- What needs to be done -
Return the data below exactly, but only from the line containing "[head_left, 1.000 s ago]" through the line containing "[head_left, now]", with both of those lines included.

- Dataset extract -
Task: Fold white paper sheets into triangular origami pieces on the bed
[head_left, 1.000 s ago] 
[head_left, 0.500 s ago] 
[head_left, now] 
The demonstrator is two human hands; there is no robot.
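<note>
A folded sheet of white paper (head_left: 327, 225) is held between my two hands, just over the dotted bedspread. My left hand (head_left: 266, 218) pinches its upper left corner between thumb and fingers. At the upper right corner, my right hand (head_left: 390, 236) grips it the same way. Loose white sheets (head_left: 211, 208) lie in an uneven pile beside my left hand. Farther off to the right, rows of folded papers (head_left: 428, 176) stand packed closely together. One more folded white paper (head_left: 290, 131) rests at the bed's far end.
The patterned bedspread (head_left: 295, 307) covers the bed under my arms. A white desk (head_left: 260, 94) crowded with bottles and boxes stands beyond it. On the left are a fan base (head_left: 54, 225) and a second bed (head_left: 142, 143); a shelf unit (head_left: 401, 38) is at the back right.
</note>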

- Written solution -
[head_left, 1.000 s ago] 
[head_left, 0.500 s ago] 
[head_left, now] 

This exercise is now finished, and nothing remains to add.